А иногда я наблюдаю за кофейником. Это интереснее, потому что видно всё: как пузырьки собираются под перевернутым стеклянным зонтиком, выжидают, и вдруг кипящая колонна взлетает вверх по центральной трубке, обдавая молотый кофе в металлической корзинке, и капли кофе просачиваются в прозрачную воду, окрашивая ее в бурый цвет, словно чернилами.

А иногда я поджариваю хлеб, сидя за столом, где стоит тостер. В каждой из приготовленных ложек лежит по темно-желтой капсуле рыбьего жира, похожей на маленький футбольный мяч. На столе сверкают белые тарелки и стаканы с соком. Тостер установлен на серебряную подставку для горячего. У него две дверцы, у каждой дверцы ручка в нижней части, а посредине вверху – светящаяся, красная от жара решетка. Когда тост готов с одной стороны, я поворачиваю ручку, дверцы открываются, тост соскальзывает вниз и сам собой переворачивается. Я думаю, не положить ли мне палец в тостер, на раскаленную докрасна решетку.

Все это лишь способы потянуть время, замедлить его, чтобы не пришлось выходить на улицу. Но что бы я ни делала, я против воли натягиваю зимние штаны, заправляю в них юбку, сбивая ее в комья между ног, надеваю теплые носки, сую ноги в сапоги. Пальто, шарф, варежки, вязаная шапка – я упакована, меня целуют, кухонная дверь открывается, закрывается за мной, и ледяной воздух врывается мне в нос, как выстрел. Я ковыляю через голый яблоневый сад – штанины лыжных брюк шелестят друг о друга – и выхожу на остановку.

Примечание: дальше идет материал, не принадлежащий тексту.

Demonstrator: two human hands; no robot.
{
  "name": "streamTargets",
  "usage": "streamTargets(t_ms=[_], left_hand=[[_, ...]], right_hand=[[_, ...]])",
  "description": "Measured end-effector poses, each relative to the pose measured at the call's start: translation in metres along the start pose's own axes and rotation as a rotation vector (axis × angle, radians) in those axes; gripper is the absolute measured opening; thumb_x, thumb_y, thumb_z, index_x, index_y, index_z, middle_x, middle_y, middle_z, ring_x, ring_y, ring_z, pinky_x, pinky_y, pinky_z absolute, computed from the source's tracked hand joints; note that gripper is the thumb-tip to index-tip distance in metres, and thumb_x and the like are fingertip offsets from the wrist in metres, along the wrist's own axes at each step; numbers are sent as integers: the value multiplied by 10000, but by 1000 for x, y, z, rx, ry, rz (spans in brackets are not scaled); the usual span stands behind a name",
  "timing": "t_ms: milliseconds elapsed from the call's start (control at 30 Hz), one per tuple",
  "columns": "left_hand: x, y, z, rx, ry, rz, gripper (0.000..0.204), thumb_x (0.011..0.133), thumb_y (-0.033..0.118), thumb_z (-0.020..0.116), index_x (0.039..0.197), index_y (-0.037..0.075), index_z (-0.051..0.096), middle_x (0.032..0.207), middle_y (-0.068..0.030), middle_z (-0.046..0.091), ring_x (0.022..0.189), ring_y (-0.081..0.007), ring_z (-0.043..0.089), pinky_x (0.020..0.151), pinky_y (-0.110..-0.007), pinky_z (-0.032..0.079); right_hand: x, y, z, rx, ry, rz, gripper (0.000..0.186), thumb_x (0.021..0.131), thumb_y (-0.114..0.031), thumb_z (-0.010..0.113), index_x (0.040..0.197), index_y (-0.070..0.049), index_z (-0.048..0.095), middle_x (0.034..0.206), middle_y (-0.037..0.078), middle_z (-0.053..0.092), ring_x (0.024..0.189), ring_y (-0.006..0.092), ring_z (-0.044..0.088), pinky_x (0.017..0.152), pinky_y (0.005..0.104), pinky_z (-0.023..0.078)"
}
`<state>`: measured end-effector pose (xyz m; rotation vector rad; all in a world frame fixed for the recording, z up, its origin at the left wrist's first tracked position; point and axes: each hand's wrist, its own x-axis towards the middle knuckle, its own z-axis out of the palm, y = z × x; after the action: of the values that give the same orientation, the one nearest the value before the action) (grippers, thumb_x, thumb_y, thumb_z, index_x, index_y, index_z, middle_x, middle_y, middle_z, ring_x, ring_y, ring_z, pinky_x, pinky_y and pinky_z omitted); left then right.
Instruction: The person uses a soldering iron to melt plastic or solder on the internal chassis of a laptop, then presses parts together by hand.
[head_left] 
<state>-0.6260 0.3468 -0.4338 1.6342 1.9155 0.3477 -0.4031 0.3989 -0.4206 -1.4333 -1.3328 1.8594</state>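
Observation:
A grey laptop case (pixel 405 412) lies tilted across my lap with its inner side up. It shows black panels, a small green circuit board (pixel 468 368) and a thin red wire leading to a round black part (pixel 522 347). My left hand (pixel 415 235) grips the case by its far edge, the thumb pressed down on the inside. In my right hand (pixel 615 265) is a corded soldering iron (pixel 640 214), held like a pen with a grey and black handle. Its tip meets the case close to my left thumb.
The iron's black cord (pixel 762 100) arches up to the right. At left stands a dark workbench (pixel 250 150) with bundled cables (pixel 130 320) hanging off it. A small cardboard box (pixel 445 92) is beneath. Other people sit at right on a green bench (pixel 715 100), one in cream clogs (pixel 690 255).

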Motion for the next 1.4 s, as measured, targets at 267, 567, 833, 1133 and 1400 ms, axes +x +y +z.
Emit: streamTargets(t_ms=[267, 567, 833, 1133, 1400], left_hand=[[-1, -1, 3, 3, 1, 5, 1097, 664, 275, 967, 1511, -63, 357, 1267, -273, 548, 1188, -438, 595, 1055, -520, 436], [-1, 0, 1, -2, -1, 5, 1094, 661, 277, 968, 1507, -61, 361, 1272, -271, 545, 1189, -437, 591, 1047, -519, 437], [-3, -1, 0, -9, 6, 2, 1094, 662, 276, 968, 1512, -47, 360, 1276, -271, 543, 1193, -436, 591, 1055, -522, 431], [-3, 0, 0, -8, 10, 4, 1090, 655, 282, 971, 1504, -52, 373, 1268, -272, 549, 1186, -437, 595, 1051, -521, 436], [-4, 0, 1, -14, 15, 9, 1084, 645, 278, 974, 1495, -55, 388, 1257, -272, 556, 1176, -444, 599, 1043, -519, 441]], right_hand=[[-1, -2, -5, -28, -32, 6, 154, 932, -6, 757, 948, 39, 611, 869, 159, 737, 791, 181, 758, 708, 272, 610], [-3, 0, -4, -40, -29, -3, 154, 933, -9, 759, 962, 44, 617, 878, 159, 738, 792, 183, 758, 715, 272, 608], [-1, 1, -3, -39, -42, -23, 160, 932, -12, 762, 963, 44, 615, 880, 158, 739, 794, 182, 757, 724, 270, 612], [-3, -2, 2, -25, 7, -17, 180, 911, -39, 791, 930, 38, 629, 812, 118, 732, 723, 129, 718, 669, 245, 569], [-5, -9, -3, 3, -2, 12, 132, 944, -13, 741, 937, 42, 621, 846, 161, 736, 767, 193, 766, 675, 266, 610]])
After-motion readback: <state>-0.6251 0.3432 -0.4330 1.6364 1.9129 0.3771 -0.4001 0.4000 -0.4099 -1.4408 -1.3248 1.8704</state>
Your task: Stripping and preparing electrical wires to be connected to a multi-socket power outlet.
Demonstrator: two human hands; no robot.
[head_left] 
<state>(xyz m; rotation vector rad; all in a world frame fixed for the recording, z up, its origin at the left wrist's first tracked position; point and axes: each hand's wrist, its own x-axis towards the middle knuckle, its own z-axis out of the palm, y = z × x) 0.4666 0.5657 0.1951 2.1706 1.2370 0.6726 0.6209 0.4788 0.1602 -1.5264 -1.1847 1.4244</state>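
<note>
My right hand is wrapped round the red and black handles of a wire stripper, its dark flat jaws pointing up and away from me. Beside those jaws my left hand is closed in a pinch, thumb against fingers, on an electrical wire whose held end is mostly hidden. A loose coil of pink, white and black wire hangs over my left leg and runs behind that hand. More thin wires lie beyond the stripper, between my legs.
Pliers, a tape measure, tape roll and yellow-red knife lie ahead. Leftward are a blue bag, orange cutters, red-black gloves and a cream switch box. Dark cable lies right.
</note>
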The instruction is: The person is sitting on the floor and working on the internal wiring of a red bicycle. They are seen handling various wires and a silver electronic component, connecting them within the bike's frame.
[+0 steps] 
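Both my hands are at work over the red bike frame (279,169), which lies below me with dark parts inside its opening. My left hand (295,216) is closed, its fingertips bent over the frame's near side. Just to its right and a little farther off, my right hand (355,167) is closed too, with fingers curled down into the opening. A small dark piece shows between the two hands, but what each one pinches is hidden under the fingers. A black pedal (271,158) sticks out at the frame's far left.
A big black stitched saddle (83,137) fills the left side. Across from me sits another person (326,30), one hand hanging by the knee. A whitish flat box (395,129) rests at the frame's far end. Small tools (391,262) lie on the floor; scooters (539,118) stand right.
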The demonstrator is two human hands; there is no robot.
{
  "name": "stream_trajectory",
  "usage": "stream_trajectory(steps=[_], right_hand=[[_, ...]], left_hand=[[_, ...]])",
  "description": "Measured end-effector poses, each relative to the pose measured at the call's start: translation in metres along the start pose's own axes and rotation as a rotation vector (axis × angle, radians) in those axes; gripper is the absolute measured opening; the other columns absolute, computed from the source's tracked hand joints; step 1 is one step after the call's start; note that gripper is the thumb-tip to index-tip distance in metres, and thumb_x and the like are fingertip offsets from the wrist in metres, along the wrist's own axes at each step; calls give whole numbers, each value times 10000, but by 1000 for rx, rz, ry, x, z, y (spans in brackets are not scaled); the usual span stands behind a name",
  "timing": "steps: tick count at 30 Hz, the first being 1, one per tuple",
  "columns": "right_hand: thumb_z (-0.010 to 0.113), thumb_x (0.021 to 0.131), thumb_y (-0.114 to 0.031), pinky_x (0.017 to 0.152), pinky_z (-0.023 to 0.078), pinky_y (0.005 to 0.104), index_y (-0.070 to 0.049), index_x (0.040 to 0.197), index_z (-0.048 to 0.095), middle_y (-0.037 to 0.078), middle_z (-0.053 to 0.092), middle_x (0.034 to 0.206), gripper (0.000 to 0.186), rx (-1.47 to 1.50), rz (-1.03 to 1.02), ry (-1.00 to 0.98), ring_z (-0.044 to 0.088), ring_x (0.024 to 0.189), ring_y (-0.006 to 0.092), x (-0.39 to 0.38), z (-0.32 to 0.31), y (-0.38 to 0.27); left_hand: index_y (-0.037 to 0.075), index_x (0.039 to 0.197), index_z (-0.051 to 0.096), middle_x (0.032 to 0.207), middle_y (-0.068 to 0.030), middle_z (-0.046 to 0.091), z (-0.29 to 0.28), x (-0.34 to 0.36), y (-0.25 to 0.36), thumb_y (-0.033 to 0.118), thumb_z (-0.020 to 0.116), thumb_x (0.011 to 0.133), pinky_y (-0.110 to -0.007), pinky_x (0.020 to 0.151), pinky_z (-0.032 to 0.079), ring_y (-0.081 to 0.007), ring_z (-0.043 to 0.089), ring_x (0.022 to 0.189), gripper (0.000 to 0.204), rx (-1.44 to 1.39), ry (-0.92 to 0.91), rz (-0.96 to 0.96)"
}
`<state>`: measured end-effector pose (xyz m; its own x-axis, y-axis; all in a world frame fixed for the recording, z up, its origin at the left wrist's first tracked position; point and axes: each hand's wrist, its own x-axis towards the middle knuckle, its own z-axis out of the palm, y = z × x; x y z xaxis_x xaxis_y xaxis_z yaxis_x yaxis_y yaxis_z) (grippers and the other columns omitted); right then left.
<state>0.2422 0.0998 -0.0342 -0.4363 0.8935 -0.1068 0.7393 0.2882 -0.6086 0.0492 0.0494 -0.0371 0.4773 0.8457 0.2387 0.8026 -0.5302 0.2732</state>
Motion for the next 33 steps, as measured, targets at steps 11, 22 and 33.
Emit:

Там ждут Грейс и Кэрол, а особенно – Корделия. Стоит мне выйти за порог дома, и от них уже не укрыться. Они со мной в школьном автобусе, где Корделия стоит рядом и шипит мне в ухо: «Не сутулься! На тебя люди смотрят!» Кэрол со мной в одном классе, и ее работа – отчитываться Корделии обо всех моих словах и поступках в течение дня. Они со мной на переменах, а в обеденный перерыв – в подвале. Они обсуждают, что я принесла с собой на обед, как держу бутерброд, как жую. По дороге из школы домой я должна идти перед ними или позади них. Впереди идти хуже, потому что они обсуждают мою походку и как я выгляжу со спины. «Не горбись, – говорит Корделия. – Не размахивай так руками».